Mme Bruske : ... votre vote aussi, absolument — c’est une façon beaucoup plus commode sur le plan politique pour le gouvernement de faire revenir les travailleurs au travail. La réalité, c’est que chaque fois qu’on invoque l’article 107, cela signifie que les parties n’ont pas à négocier pour arriver à une fin. Ils n’ont pas à négocier une convention collective acceptable pour les travailleurs et pour l’employeur. Il y a des habiletés cognitives qui se perdent lorsque vous n’avez pas à vous asseoir à une table de négociation et à discuter des enjeux très difficiles qui séparent les gens.

Certains des autres témoins que vous avez entendus ce matin vous ont dit que l’arbitrage de différends ne résout qu’une partie du problème. Il ne permet pas d’aborder les questions très graves qui restent en suspens après le règlement de la convention collective et qui prennent encore plus d’importance au moment de la ronde de négociations suivante. Le problème n’est donc jamais réglé.

La sénatrice Dasko : Mais pourquoi cela se produit-il? Pourquoi cette option est-elle de plus en plus utilisée?

Mme Bruske : Encore une fois, il est politiquement commode d’utiliser cette option, plutôt que de forcer l’employeur à négocier à la table de négociation.

Nous entendons beaucoup parler des difficultés économiques que connaissent les employeurs. Nous devons nous rappeler que les travailleurs qui décident de faire la grève éprouvent des difficultés financières. Personne ne décide de faire la grève ou d’être en lock-out. Les travailleurs doivent s’asseoir avec leur famille pour décider s’ils peuvent ou non se permettre d’accepter ce qui est sur la table en votant pour une entente potentiellement inférieure aux normes ou s’ils peuvent dire non et participer à une ligne de piquetage. Personne n’espère cela. Cela représente un fardeau économique pour toute la famille. Nous venons de voir des enseignants à Edmonton et partout en Alberta faire la grève pendant trois semaines sans être payés. C’est dire à quel point ils considéraient comme graves les questions qui n’étaient pas réglées.

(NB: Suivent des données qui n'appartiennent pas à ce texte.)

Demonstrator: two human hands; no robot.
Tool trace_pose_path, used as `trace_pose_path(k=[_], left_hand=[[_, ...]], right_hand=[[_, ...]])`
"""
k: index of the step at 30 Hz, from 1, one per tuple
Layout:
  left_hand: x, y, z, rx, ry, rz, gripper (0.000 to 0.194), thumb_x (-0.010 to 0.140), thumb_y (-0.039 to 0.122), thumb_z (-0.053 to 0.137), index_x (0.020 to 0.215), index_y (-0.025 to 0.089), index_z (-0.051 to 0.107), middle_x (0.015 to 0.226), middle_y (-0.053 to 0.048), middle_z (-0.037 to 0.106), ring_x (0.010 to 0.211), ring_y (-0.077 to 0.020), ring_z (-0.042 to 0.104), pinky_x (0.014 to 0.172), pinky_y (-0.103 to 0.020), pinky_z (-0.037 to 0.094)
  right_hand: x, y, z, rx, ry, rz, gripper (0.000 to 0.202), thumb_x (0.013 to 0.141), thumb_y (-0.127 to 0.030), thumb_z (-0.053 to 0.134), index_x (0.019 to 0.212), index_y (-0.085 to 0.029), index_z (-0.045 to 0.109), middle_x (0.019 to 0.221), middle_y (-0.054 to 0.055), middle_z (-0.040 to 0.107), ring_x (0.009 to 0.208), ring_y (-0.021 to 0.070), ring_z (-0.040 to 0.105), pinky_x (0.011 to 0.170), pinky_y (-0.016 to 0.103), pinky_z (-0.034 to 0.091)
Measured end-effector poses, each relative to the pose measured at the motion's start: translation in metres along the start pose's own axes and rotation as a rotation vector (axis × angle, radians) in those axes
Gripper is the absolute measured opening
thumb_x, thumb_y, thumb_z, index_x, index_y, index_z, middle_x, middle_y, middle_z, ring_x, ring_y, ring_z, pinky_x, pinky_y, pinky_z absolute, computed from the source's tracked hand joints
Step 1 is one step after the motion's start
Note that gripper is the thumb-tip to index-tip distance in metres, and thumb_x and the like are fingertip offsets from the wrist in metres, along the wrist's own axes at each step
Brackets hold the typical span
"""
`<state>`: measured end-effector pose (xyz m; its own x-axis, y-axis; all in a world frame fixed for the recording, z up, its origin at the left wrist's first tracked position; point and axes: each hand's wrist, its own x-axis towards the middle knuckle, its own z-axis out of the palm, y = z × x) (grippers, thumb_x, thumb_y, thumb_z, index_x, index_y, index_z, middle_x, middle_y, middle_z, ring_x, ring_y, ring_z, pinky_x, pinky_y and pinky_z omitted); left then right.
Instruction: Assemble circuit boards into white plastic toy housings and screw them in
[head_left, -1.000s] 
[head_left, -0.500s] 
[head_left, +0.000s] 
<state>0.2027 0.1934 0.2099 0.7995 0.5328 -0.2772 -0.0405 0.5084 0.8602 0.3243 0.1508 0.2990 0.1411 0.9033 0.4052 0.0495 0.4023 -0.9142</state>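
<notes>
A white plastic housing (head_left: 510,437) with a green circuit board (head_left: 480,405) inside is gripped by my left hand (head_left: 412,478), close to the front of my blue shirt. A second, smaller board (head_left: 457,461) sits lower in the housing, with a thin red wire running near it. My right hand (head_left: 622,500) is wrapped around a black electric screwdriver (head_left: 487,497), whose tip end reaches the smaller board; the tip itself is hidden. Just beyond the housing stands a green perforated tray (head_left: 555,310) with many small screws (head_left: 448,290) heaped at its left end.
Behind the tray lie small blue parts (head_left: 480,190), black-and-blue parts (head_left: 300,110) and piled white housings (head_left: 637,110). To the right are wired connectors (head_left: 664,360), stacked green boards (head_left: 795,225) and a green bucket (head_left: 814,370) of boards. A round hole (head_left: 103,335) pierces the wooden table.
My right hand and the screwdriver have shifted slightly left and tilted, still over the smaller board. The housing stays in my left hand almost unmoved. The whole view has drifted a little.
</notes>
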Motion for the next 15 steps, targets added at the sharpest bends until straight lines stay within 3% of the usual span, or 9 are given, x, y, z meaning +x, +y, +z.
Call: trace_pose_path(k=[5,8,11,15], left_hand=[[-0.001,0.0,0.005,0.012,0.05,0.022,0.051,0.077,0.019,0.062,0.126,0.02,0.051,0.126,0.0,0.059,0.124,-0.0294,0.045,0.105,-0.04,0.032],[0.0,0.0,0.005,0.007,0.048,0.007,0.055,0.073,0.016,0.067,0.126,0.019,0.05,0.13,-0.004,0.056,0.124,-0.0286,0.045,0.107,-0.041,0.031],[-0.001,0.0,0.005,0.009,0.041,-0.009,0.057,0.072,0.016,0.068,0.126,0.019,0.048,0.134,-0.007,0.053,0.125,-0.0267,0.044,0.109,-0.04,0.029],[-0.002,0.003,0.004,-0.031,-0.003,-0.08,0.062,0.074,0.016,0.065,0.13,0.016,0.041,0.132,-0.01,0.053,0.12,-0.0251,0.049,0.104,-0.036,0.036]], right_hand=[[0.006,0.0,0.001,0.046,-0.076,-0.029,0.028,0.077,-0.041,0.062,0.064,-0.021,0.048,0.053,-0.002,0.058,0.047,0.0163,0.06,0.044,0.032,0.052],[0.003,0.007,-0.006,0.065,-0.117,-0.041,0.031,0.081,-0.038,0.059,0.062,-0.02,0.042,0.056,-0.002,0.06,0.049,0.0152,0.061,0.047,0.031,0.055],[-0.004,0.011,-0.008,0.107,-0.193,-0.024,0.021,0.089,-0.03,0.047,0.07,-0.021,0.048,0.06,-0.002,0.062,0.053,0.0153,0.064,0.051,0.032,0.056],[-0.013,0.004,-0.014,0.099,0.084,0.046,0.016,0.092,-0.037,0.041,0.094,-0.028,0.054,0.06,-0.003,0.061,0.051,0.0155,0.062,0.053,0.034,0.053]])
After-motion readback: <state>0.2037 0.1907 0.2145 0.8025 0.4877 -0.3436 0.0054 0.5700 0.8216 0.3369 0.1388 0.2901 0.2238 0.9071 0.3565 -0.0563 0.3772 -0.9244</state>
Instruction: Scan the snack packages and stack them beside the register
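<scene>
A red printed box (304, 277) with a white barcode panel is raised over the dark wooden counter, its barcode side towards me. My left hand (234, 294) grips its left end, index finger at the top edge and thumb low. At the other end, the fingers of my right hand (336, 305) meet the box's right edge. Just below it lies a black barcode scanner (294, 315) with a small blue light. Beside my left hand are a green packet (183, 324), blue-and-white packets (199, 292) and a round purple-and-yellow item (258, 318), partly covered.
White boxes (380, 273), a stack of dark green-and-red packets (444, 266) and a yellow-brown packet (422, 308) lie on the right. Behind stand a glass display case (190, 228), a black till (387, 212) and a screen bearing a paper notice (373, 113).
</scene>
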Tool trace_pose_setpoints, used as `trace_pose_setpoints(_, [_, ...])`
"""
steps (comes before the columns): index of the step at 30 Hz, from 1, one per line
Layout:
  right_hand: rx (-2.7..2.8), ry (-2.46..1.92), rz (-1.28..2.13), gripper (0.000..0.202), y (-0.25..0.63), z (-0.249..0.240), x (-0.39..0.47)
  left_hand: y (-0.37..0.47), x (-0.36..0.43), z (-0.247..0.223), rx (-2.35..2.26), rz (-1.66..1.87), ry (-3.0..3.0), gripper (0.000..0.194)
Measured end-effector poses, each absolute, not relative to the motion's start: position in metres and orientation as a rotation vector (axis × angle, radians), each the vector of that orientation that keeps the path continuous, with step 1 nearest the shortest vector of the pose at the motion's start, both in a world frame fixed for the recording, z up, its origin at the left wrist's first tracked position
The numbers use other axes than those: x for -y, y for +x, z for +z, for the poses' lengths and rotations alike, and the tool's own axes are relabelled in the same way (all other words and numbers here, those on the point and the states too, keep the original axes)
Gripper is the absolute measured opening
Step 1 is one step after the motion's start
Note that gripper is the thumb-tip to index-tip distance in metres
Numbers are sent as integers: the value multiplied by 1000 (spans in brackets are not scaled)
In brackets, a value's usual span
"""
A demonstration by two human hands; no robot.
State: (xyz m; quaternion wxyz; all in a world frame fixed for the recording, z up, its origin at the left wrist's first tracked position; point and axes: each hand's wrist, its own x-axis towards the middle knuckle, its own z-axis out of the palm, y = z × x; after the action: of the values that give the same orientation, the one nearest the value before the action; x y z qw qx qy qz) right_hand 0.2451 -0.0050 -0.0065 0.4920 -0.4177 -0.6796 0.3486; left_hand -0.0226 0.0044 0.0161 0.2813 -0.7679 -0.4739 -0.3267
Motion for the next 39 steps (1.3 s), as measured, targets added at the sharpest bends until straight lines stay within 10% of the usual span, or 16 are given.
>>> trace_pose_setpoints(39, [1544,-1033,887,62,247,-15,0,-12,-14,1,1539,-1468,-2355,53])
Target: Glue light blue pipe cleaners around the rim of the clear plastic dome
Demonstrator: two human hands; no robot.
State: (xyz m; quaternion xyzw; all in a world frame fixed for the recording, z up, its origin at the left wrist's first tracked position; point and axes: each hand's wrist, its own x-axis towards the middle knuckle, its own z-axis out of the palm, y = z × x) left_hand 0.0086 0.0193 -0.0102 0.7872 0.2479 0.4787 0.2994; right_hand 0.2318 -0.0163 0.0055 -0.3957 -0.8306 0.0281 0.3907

La sénatrice Dasko : Le gouvernement a-t-il l’appui du public à cet égard? Si le gouvernement fait cela sans conséquences, diriez-vous que la population l’appuie?

Mme Bruske : Est-ce que ce sont les travailleurs qui obtiennent l’appui du public ou est-ce que c’est l’employeur qui reçoit l’appui du public?

La sénatrice Dasko : Le gouvernement obtient l’appui du public parce qu’il met fin à la grève.

Mme Bruske : Je pense que chaque fois que des gens sont touchés par une interruption de travail, ils veulent qu’on y mette fin parce que personne n’aime être touché par quelque perturbation que ce soit, n’est-ce pas? Nous comprenons que beaucoup de pressions sont exercées sur les employeurs, surtout par les sociétés, pour qu’ils interviennent en leur nom, afin qu’il ne soit pas nécessaire d’avoir cette difficile négociation à la table de négociation. C’est ainsi que je vois la chose.

La sénatrice Dasko : Y a-t-il d’autres témoins qui aimeraient répondre?

M. Boucher : Oui, les compagnies et le gouvernement exercent toujours beaucoup de pression pour qu’on intervienne parce qu’ils ne veulent pas négocier de bonne foi. Ils peuvent ou vouloir s’asseoir à la table et conclure une entente, comme vous l’avez entendu la semaine dernière, mais ce n’est pas nécessairement vrai.

Par exemple, au cours des négociations, le CN et le CPKC se sont entendus pour négocier ensemble et planifier simultanément l’éventuel arrêt de travail afin de faire pression sur le gouvernement, mettre fin à toute forme de négociation de bonne foi et obtenir une entente imposée par un arbitre. Comme je l’ai dit dans mon exposé préliminaire, ils n’ont pas obtenu ce qu’ils voulaient et nous non plus, et personne n’a gagné.

Les meilleures ententes sont négociées, sans ingérence, et avec des pressions économiques sur l’entreprise et sur les employés syndiqués. Il y a toujours de bonnes ententes à conclure. Je vais prendre l’exemple du CN avec la grève des chefs de train en 2019. Si le gouvernement s’était mêlé du conflit de travail, il n’y aurait pas eu de disposition importante en matière de sécurité dans la convention collective, à savoir que, quand on est fatigué à bord d’un train, il n’est pas question de continuer malgré tout, et de déposer un grief par la suite. On peut simplement être remplacé. Cela n’aurait jamais été possible si le gouvernement s’en était mêlé.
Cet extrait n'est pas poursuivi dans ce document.